Earthwatch and Citizen Science: YOU count, YOU inspire, YOU change…the world.
More than 90,000 individuals have become citizen scientists with Earthwatch, taking part on thousands of research and conservation projects worldwide and contributing more than 7 million hours of field work.
There’s never been another movement like this.
And it’s never been needed more.
By attending, sponsoring, or making a donation in recognition of Earthwatch’s Annual Benefit in New York City you’ll help recognize and support the work that’s giving us all a chance at a sustainable future.
Earthwatch’s citizen scientist volunteers have many faces: students, families, educators, employees, retirees, and more. They share a desire to effect real, positive change for the environment, based in reliable science, while there’s still time to do so.
Volunteers donate their time, energy, and dollars, with their financial contributions covering the costs of their participation and supporting the scientists. Working as research assistants to award-winning scientists, Earthwatch volunteers get access to some of the world’s most amazing—and most endangered—places. They work with local communities and, in some cases, help support sustainable ecotourism. They work, sleep, and eat in the same conditions—whatever they may be—as actual field scientists.
Whether they’re measuring, counting, photographing, weighing, tracking, documenting, listening, looking, mapping, or performing some other task to gather critical data, Earthwatch’s citizen scientist volunteers are making a difference, delivering results—and hope.

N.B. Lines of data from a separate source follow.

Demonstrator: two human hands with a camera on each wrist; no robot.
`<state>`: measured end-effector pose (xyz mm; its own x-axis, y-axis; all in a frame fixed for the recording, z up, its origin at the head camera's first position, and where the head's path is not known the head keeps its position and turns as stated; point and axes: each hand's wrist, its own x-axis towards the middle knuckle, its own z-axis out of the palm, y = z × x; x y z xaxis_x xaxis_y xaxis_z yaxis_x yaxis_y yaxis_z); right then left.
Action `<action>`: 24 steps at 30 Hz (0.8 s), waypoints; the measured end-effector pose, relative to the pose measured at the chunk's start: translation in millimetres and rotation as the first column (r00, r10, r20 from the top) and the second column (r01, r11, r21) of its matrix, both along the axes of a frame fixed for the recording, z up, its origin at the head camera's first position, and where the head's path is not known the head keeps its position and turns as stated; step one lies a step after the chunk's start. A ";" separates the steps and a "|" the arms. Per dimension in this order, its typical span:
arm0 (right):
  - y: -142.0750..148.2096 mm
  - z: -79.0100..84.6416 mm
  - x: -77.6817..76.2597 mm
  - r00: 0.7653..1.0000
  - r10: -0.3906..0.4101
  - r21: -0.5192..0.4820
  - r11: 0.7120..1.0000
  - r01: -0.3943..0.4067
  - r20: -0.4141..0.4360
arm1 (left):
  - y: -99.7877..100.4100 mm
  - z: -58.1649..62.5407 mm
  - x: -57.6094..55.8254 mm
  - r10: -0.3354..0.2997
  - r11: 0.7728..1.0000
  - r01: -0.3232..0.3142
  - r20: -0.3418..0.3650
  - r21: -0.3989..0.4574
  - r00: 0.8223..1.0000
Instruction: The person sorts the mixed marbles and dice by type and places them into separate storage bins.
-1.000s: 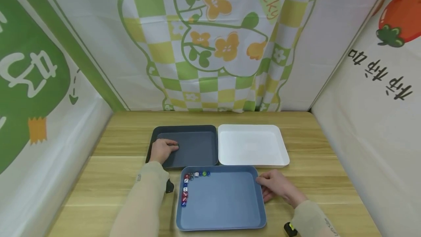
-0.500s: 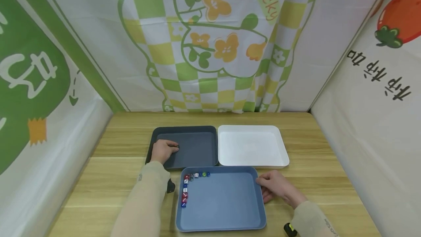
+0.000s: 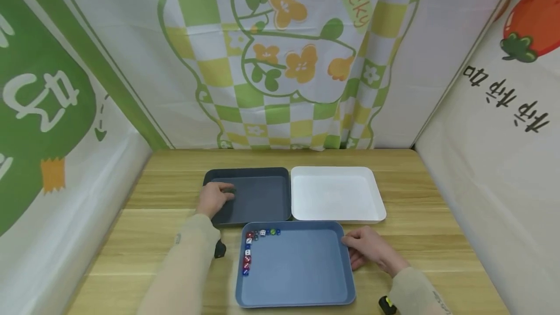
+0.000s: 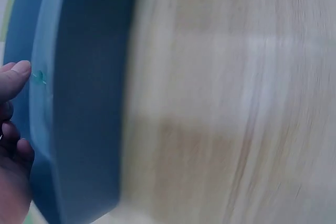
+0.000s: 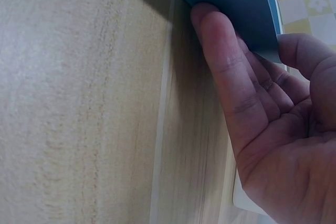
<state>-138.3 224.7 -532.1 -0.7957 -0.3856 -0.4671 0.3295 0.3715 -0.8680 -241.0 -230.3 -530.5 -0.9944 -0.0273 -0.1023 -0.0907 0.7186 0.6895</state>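
My left hand (image 3: 212, 198) reaches over the left side of the dark grey tray (image 3: 262, 201). Thumb and forefinger pinch a small see-through green die (image 4: 39, 77), seen by the thumb tip in the left wrist view. The right hand (image 3: 372, 247) grips the right wall of the blue tray (image 3: 302, 266), its thumb at the rim and its fingers against the outer wall. Inside that tray, several small dice run down the left side and along the top left, among them a white die (image 3: 247, 253), a red die (image 3: 247, 259) and a green piece (image 3: 273, 232).
A white tray (image 3: 337, 193) stands at the back right, beside the dark grey one. All three trays are on a wooden table (image 3: 144, 237). A printed curtain (image 3: 284, 125) hangs behind its far edge, and fabric walls rise at both sides.
My left hand has shifted slightly back and left over the dark tray, its thumb and forefinger now a little wider apart. The right hand and the dice in the blue tray hold their places.
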 end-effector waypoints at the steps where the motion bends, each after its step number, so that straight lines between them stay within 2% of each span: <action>1: 0.1 0.2 0.0 1.000 -0.002 -0.001 1.000 0.002 0.000 | -1.3 3.6 0.4 -0.012 1.000 0.012 -0.003 0.004 1.000; 6: -0.2 0.9 -0.3 1.000 -0.009 -0.008 1.000 0.009 0.007 | -6.3 25.8 5.3 -0.060 0.998 0.061 -0.006 0.032 0.998; 14: -0.9 0.9 1.1 1.000 -0.007 0.004 1.000 0.007 -0.016 | -6.5 55.7 17.9 -0.088 0.996 0.088 -0.029 0.019 0.996; 19: -1.2 1.0 1.3 1.000 -0.004 0.004 1.000 0.004 -0.019 | -1.0 69.1 27.2 -0.105 0.995 0.104 -0.045 -0.009 0.993; 24: -1.9 2.2 1.2 1.000 -0.005 0.004 1.000 0.005 -0.011 | 8.6 74.8 39.5 -0.134 0.991 0.134 -0.063 -0.003 0.989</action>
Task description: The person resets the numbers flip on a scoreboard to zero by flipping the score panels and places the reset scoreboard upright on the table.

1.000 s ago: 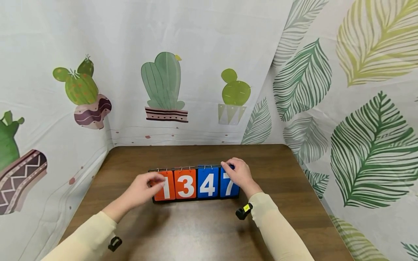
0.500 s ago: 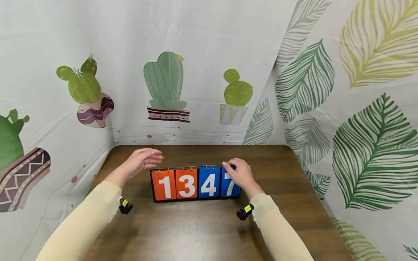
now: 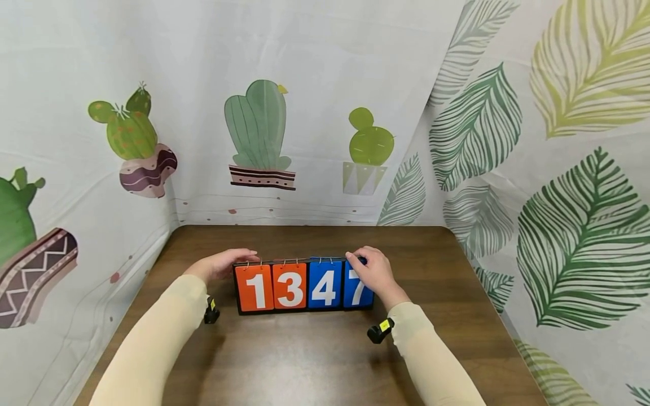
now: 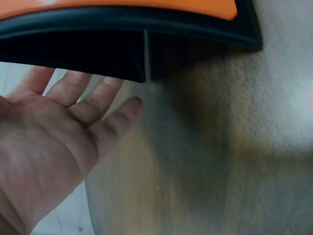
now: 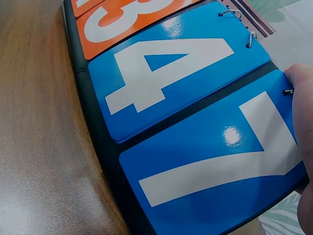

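Observation:
A flip scoreboard (image 3: 290,286) stands on the table, its two orange cards reading 1 and 3 and its two blue cards 4 and 7. My right hand (image 3: 377,273) grips its top right corner, the thumb over the front edge and partly covering the 7. At the top left end, my left hand (image 3: 223,265) reaches behind the board. In the left wrist view the fingers (image 4: 93,108) are spread and nearly straight, their tips partly hidden by the black stand (image 4: 73,44). Metal rings (image 5: 251,39) bind the cards along the top in the right wrist view.
The brown wooden table (image 3: 304,361) has rounded far corners. Behind it hangs a white cloth (image 3: 315,56) printed with cacti, and a leaf-printed cloth (image 3: 477,225) hangs at the right. A small black camera sits on each wrist.
My left hand moved from the front of the orange 1 card up over the board's left end, then lowered behind it. My right hand keeps its grip and the numbers read the same.

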### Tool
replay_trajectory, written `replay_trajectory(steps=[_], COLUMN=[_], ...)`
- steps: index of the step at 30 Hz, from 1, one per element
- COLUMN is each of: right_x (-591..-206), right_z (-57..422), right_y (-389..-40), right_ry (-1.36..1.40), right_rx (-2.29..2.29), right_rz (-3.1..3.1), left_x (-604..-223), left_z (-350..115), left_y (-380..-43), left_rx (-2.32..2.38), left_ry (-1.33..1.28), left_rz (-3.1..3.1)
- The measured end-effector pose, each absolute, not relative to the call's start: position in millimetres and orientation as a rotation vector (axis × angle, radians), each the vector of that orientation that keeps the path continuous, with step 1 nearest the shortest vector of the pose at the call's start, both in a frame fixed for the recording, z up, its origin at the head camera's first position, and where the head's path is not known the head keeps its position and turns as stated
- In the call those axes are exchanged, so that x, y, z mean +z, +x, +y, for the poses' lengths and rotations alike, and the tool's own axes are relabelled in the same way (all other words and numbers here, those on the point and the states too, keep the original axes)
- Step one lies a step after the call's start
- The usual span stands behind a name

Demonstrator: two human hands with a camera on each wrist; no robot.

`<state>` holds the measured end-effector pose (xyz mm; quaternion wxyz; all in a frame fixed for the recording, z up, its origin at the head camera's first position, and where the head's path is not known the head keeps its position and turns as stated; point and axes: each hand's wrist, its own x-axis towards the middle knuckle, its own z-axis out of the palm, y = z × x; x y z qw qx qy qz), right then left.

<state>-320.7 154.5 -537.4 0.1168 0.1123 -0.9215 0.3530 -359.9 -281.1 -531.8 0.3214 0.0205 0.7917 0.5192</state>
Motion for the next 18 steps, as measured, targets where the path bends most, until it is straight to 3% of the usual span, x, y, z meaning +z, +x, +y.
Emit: replay_trajectory(steps=[18], right_x=[-536], right_z=[154], right_y=[-319], right_ry=[0.298], right_rx=[1.041], right_rz=[-2.722], left_x=[-537], left_z=[-277], left_y=[-370], left_rx=[1.132], left_ry=[0.065], left_rz=[2.179])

Here are just a few of the recent achievements that could not have happened without them:
- The Costa Rican National Park, Parque Marino Las Baulas, was created in part because of the sea turtle data collected by Earthwatch volunteers. Before, poachers took nearly 100% of nests; now, almost all are protected.
- Eighteen new species have been discovered in South Africa’s Mkhambathi Nature Reserve, strengthening the push to enhance its protected status and improve its management policies.
- Key species have begun to recover in Peru’s Lago Preto Conservation Concession because of the changes in management policies brought about in part by Earthwatch-collected data.
- An artificial coral head partially built by Earthwatch volunteers in Bahamas has withstood severe storms and been colonized by marine plants, a hard coral, and some dusky damselfish, giving hope to efforts at large-scale reef restoration.
- Mongolia designated the Ikn Nart Nature Reserve as an Important Birding area and is establishing a ranger corps and ecotourism camp and improving its management plans.
- Blue-spotted salamanders have been documented for the first time in New York’s Harriman State Park.
- Greece’s Amvrakikos Gulf has a stronger shot at becoming a Marine Protected Area thanks to Earthwatch data on bottlenose dolphins and other threatened marine life in the region.
- Conservationists now know that endangered blue and gold macaws regularly fly beyond currently protected areas of the Amazon in Peru.
- Researchers working with volunteers in the Seychelles confirmed that the greater the diversity of reef-building coral species in a given region, the more able that regions’ reefs will be able to adapt to climate change.
- Sea turtle deaths from poaching have gone from as many as 40 a year to near zero in Matura, Trindidad.
- Volunteers have helped restore dunes and remove invasive Australian pine trees from 93 acres of a coastal zone in Guana Cay, Bahamas.
- Preliminary studies in Australia, built around a “scientist for a day” model, have shown alarming mortality rates among sea turtles are linked to marine debris, especially plastics, increasing pressure to protect local waters from pollution.